Sometimes I wonder how much longer I can go on like this.
Then I realize that I can't go on in this fashion another day.
The reason it is an unsustainable path is due to the fact that it is my path. Even though I am using only licit means to try to achieve a pregnancy, I am doing so with the presumption (still...<sigh>) that God will most likely give me this baby that I want.
It's hard to think about how there may be no more children for my husband and me. But, how could I possibly know this? I simply cannot. No one but God knows what the future holds, so I need to give it over to Him--again and again. It seems surrendering once or twice...or a handful of times is not sufficient.
Father Michael Gaitley, in his book Consoling the Heart of Jesus offers thought-provoking and comforting words for me in this time of darkness:
Consequently, as far as we are concerned, we should not prefer health to sickness, riches to poverty, honor to dishonor, a long life to a short life. The same holds for all other things.

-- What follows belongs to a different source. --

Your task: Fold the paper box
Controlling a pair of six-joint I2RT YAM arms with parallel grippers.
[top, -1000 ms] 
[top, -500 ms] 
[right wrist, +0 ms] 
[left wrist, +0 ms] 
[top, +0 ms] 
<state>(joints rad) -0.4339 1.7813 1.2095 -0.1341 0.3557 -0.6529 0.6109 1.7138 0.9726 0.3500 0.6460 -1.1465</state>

Our one desire and choice should be what is more conducive to the end for which we are created.Even though I will probably continue to desire having more children, because I was made to have this desire, I should not prefer fertility over subfertility. I should prefer what God thinks is best for me...especially when it concerns what will lead me onto the path of holiness.
This is a lot to ponder. It is good, because it brings me some peace.